Excerpts from a dataset
··········
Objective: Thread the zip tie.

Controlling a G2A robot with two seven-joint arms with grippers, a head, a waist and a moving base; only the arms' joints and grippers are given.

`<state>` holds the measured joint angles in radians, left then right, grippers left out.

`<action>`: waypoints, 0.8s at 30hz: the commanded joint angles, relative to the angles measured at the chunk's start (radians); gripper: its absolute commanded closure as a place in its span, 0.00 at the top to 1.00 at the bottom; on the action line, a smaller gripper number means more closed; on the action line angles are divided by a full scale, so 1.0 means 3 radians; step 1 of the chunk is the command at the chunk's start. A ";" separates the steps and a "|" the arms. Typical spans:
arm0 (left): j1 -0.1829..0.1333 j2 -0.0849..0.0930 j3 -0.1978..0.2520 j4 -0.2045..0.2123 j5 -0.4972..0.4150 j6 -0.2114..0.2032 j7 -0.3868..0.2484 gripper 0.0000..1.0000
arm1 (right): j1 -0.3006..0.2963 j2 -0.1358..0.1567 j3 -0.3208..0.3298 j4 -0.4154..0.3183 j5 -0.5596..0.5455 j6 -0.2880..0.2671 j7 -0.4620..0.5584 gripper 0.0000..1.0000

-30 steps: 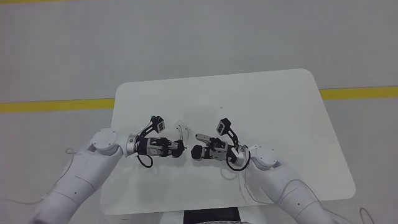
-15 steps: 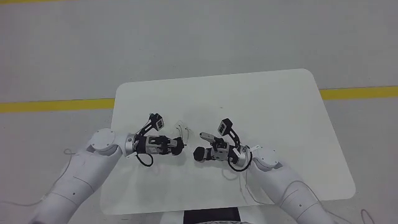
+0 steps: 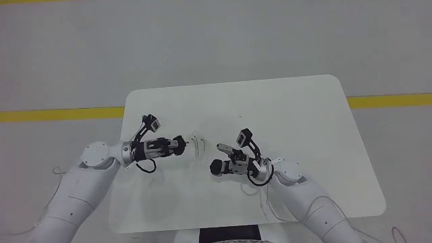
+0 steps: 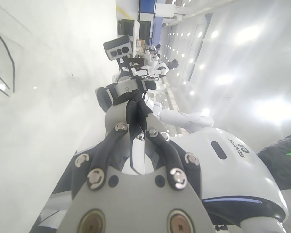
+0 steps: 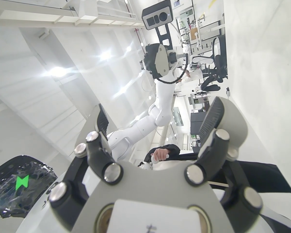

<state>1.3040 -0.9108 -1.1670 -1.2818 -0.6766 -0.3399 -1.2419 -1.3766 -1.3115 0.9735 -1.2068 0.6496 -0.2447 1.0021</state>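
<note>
The zip tie [image 3: 197, 142] lies on the white table [image 3: 290, 108] as thin dark curved lines; in the left wrist view the zip tie [image 4: 13, 73] sits off to one side of my fingers. My left gripper [image 3: 183, 143] is just left of it, its fingers pressed together. In its own view the left gripper [image 4: 135, 99] is shut, and I make out nothing held between the pads. My right gripper [image 3: 212, 167] hovers a little nearer the front edge, right of the tie. The right gripper [image 5: 160, 109] stands wide open and empty.
The two grippers face each other across a small gap. The right arm's gripper [image 4: 121, 93] shows beyond my left fingers. The table's front edge [image 3: 202, 228] is close behind both arms. A yellow floor line [image 3: 61, 114] runs past the table.
My left gripper has pulled back to the left and away from the right gripper, ending beside the zip tie. The right gripper has barely moved. The zip tie stays in place.
</note>
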 commanded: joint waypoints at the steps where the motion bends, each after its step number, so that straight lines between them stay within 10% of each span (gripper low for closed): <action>1: 0.0090 -0.0039 -0.0209 -0.0093 0.0077 0.0000 0.0032 0.00 | 0.0000 0.0000 0.0000 0.0000 0.0000 0.0000 0.0000 1.00; 4: 0.0180 -0.0102 -0.0430 -0.0195 0.0115 0.0000 0.0058 0.00 | 0.0000 0.0000 0.0000 0.0000 0.0000 0.0000 0.0000 1.00; 14: 0.0171 -0.0116 -0.0483 -0.0263 0.0199 0.0000 0.0275 0.00 | 0.0000 0.0000 0.0000 0.0000 0.0000 0.0000 0.0000 1.00; 24: 0.0222 -0.0250 -0.0995 -0.0346 -0.0025 0.0000 0.0352 0.00 | 0.0000 0.0000 0.0000 0.0000 0.0000 0.0000 0.0000 1.00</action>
<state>1.3720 -0.9810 -1.4530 -1.3924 -0.6796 -0.3400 -1.1285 -1.3766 -1.3115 0.9735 -1.2068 0.6496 -0.2447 1.0022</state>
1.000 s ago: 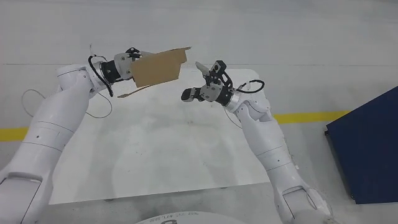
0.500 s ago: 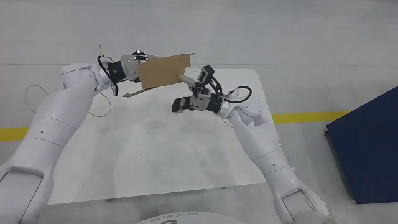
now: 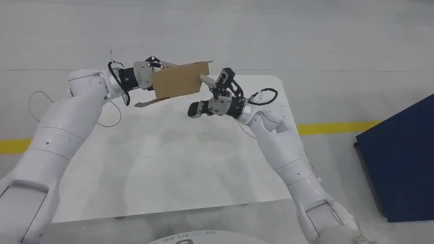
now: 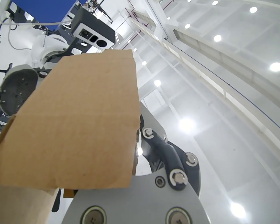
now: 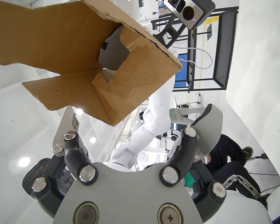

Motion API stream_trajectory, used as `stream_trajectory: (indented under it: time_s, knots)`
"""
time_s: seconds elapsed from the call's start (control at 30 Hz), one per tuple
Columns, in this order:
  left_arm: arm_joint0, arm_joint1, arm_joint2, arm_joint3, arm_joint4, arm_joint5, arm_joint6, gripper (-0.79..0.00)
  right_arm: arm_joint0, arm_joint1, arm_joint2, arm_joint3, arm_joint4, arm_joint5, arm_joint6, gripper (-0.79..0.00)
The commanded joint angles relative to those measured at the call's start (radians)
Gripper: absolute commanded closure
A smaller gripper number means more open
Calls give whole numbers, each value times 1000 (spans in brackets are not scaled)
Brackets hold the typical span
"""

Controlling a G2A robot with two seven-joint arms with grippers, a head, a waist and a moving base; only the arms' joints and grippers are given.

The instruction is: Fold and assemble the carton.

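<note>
A brown cardboard carton [image 3: 179, 80], partly unfolded with loose flaps, hangs above the table's far edge. My left gripper [image 3: 152, 74] is shut on its left end; in the left wrist view the carton [image 4: 79, 117] covers one finger and the other finger [image 4: 151, 122] shows beside it. My right gripper [image 3: 201, 95] stands open right of the carton, one finger near its upper right corner. In the right wrist view the carton [image 5: 67, 47] hangs over my right gripper [image 5: 140, 122], its lower corner dipping between the wide-apart fingers [image 5: 210, 124]. Whether they touch it I cannot tell.
The white table [image 3: 169, 176] lies under both arms. A dark blue box [image 3: 403, 156] stands on the floor at the right. A yellow floor line [image 3: 339, 127] runs behind the table. A thin cable [image 3: 41, 105] loops at the left.
My right gripper has moved left to the carton's right end, fingers still apart. The left arm has shifted the carton slightly right and levelled it.
</note>
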Motion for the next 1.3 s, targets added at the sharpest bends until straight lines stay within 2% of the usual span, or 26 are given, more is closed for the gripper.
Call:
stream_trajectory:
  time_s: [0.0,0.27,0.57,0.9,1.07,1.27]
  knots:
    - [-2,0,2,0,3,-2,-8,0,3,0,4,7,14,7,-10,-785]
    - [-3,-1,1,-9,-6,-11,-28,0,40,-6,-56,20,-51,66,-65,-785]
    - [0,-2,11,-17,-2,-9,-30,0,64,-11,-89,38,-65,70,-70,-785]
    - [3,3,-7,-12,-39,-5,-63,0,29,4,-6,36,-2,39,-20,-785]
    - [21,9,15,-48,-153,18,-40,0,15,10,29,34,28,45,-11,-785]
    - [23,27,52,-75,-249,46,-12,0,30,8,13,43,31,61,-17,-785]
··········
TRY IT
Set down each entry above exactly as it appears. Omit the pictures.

REPLY TO THE EXERCISE
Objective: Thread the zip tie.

Controlling a G2A robot with two seven-joint arms with grippers, a head, a waist and a moving base; only the arms' joints and grippers are given.

`<state>` holds the measured joint angles in radians, left then right, grippers left out.

`<action>`: waypoints, 0.8s at 30hz: the commanded joint angles, relative to the angles measured at the chunk's start (radians); gripper: its absolute commanded closure as a place in its span, 0.00 at the top to 1.00 at the bottom; on the action line, a smaller gripper number means more closed; on the action line angles are divided by a full scale, so 1.0 means 3 radians; step 1 of the chunk is the command at the chunk's start. A ";" separates the steps and a "|" the arms. Typical spans:
arm0 (left): j1 -0.1829..0.1333 j2 -0.0849..0.0930 j3 -0.1978..0.2520 j4 -0.2045..0.2123 j5 -0.4972..0.4150 j6 -0.2114..0.2032 j7 -0.3868..0.2484 gripper 0.0000..1.0000
arm1 (right): j1 -0.3006..0.2963 j2 -0.1358..0.1567 j3 -0.3208..0.3298 j4 -0.4154..0.3183 j5 -0.5596..0.5455 j6 -0.2880..0.2671 j7 -0.4620..0.5584 gripper 0.0000..1.0000

-30 steps: 
-15 steps: 
+0 steps: 
+0 steps: 
+0 steps: 

<state>1.3040 -0.9108 -1.1670 -1.2818 -0.6766 -0.3399 -1.2419 -1.3766 -1.3115 0.9735 -1.2068 0.6496 -0.2447 1.0021</state>
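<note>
The zip tie [image 3: 197, 142] lies on the white table [image 3: 290, 108] as thin dark curved lines; in the left wrist view the zip tie [image 4: 13, 73] sits off to one side of my fingers. My left gripper [image 3: 183, 143] is just left of it, its fingers pressed together. In its own view the left gripper [image 4: 135, 99] is shut, and I make out nothing held between the pads. My right gripper [image 3: 212, 167] hovers a little nearer the front edge, right of the tie. The right gripper [image 5: 160, 109] stands wide open and empty.
The two grippers face each other across a small gap. The right arm's gripper [image 4: 121, 93] shows beyond my left fingers. The table's front edge [image 3: 202, 228] is close behind both arms. A yellow floor line [image 3: 61, 114] runs past the table.
My left gripper has pulled back to the left and away from the right gripper, ending beside the zip tie. The right gripper has barely moved. The zip tie stays in place.
</note>
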 commanded: joint waypoints at the steps where the motion bends, each after its step number, so that straight lines between them stay within 10% of each span (gripper low for closed): <action>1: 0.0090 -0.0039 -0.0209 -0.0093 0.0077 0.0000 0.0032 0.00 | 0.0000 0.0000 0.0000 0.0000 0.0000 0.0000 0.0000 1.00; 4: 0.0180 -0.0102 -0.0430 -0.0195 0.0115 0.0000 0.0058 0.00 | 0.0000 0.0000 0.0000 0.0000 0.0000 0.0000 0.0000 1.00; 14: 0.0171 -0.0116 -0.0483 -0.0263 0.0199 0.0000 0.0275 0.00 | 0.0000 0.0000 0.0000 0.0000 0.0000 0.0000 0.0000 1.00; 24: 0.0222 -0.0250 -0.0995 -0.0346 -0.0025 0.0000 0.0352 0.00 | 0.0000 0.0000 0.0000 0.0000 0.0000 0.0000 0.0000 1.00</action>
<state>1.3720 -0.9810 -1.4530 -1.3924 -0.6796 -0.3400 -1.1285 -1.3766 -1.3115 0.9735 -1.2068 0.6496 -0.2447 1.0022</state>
1.000 s ago: 
0.500 s ago: 
now: 
now: 
now: 

Motion API stream_trajectory, used as `stream_trajectory: (indented under it: time_s, knots)`
"""
time_s: seconds elapsed from the call's start (control at 30 Hz), one per tuple
Columns, in this order:
  left_arm: arm_joint0, arm_joint1, arm_joint2, arm_joint3, arm_joint4, arm_joint5, arm_joint6, gripper (-0.79..0.00)
  right_arm: arm_joint0, arm_joint1, arm_joint2, arm_joint3, arm_joint4, arm_joint5, arm_joint6, gripper (-0.79..0.00)
The commanded joint angles relative to those measured at the call's start (radians)
Gripper: absolute commanded closure
A smaller gripper number means more open
Calls give whole numbers, each value times 1000 (spans in brackets are not scaled)
Brackets hold the typical span
"""

Controlling a G2A robot with two seven-joint arms with grippers, a head, a waist and a moving base; only the arms' joints and grippers are given.

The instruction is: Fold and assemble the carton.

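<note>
A brown cardboard carton [image 3: 179, 80], partly unfolded with loose flaps, hangs above the table's far edge. My left gripper [image 3: 152, 74] is shut on its left end; in the left wrist view the carton [image 4: 79, 117] covers one finger and the other finger [image 4: 151, 122] shows beside it. My right gripper [image 3: 201, 95] stands open right of the carton, one finger near its upper right corner. In the right wrist view the carton [image 5: 67, 47] hangs over my right gripper [image 5: 140, 122], its lower corner dipping between the wide-apart fingers [image 5: 210, 124]. Whether they touch it I cannot tell.
The white table [image 3: 169, 176] lies under both arms. A dark blue box [image 3: 403, 156] stands on the floor at the right. A yellow floor line [image 3: 339, 127] runs behind the table. A thin cable [image 3: 41, 105] loops at the left.
My right gripper has moved left to the carton's right end, fingers still apart. The left arm has shifted the carton slightly right and levelled it.
</note>
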Motion for the next 1.3 s, targets added at the sharpest bends until straight lines stay within 2% of the usual span, or 26 are given, more is closed for the gripper.
Call:
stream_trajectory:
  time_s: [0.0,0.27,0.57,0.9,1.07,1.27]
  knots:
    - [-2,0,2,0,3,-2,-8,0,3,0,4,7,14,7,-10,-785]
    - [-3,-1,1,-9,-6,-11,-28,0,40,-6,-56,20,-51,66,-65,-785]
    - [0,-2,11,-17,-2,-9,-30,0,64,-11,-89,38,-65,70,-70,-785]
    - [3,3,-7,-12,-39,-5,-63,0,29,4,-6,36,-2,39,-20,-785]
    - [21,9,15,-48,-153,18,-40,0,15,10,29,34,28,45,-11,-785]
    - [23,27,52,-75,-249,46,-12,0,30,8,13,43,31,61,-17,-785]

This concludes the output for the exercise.